(Work instruction): Scan the entries below and extract each line with the word "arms" in it.

(Excerpts from a dataset)
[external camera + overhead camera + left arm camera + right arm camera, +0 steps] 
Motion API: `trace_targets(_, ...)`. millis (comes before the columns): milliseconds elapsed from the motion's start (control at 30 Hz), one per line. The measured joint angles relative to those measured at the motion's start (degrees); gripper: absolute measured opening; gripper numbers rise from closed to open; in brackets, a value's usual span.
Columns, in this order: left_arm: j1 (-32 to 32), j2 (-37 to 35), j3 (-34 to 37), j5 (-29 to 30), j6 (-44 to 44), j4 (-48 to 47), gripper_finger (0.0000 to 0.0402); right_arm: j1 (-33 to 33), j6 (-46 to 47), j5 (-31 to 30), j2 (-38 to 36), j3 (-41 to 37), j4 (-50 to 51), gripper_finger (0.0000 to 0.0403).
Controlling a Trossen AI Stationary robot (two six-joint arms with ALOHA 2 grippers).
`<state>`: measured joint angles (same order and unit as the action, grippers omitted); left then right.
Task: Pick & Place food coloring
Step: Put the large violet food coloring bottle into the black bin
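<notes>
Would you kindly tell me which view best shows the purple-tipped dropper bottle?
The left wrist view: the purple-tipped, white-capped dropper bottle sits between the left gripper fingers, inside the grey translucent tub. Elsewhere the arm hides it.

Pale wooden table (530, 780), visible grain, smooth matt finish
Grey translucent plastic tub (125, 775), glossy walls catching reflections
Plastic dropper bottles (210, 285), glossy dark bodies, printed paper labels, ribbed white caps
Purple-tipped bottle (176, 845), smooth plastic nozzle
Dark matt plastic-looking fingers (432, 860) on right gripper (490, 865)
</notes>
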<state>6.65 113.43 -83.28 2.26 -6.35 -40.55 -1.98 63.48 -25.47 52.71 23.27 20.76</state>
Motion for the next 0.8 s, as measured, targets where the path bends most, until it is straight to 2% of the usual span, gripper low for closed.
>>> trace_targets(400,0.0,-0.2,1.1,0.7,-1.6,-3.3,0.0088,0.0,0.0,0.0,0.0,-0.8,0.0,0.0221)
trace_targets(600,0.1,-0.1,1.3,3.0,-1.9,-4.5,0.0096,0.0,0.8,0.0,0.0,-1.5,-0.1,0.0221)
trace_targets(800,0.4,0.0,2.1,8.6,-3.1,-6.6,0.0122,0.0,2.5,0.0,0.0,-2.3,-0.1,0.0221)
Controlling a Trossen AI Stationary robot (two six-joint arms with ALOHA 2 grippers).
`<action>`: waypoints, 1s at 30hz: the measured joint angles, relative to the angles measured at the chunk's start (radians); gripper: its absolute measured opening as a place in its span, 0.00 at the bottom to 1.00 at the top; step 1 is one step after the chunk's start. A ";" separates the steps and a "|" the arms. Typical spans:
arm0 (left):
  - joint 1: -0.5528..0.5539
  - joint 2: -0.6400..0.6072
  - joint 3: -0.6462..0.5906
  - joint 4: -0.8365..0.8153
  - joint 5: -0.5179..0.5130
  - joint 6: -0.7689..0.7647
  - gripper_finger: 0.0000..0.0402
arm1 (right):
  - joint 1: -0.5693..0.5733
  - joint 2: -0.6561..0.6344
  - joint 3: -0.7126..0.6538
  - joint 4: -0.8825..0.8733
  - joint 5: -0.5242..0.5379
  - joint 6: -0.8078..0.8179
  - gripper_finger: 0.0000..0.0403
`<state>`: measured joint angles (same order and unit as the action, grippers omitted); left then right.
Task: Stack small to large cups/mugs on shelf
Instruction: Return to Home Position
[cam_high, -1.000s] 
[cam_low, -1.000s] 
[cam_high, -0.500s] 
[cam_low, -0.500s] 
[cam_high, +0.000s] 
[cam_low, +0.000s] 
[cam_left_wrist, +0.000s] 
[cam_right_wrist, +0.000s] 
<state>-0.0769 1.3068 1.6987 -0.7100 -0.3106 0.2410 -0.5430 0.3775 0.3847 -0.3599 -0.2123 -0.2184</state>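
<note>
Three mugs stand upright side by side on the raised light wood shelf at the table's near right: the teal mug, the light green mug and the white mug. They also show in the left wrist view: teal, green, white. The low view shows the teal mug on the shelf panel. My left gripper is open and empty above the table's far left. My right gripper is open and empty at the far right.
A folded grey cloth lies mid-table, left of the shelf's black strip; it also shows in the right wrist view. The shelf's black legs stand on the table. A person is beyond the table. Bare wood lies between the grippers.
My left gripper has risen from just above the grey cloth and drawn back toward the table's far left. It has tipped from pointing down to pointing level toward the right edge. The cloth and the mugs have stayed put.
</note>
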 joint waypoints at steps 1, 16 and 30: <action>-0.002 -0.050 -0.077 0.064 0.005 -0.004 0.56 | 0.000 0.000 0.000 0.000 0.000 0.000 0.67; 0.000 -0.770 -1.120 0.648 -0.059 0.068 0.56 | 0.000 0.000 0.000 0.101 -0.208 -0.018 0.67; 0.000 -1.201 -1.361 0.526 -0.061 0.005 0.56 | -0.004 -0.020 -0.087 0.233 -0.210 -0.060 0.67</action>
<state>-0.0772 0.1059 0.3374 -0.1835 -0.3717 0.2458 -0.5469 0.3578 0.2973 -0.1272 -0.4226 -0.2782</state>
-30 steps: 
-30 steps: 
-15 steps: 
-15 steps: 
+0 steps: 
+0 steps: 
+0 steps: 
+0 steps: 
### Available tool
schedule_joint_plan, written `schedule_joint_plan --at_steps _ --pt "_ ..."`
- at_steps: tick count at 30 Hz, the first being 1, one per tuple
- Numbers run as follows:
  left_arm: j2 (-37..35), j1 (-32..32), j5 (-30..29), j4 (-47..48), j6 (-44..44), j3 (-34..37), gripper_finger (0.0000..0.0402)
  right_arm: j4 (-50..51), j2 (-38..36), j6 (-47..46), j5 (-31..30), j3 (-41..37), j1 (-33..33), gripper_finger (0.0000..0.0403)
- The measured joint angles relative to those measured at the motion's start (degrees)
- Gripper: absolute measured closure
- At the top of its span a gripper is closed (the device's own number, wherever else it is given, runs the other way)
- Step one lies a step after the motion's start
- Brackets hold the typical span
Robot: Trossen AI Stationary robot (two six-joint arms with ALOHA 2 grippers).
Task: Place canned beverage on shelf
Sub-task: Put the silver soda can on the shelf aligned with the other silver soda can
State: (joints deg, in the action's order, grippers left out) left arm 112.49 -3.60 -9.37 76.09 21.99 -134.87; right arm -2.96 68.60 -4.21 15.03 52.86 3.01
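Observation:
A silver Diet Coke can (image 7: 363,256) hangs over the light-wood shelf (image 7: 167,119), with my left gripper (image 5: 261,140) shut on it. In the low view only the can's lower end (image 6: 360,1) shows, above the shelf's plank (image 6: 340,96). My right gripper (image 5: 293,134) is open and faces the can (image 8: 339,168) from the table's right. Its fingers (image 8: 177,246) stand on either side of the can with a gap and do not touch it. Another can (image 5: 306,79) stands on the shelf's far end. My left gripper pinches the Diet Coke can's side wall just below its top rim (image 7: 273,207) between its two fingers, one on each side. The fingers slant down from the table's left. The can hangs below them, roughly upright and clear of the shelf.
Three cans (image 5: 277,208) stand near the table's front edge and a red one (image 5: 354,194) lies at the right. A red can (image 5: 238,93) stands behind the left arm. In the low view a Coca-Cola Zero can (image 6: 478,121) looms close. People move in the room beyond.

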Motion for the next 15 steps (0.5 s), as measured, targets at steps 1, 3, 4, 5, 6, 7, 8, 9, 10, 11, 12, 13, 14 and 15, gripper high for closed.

(Completed task):
Controlling a Trossen AI Stationary robot (two six-joint arms with ALOHA 2 grippers).
Controlling a Trossen AI Stationary robot (two six-joint arms with ALOHA 2 grippers).
`<action>`: waypoints, 1s at 30hz: the measured joint angles, relative to the angles measured at the chunk's start (radians); gripper: its absolute measured opening as a place in its span, 0.00 at the bottom to 1.00 at the top; step 1 is one step after the chunk's start. A ";" separates the steps and a "|" the arms. Typical spans:
Robot: Trossen AI Stationary robot (two six-joint arms with ALOHA 2 grippers).

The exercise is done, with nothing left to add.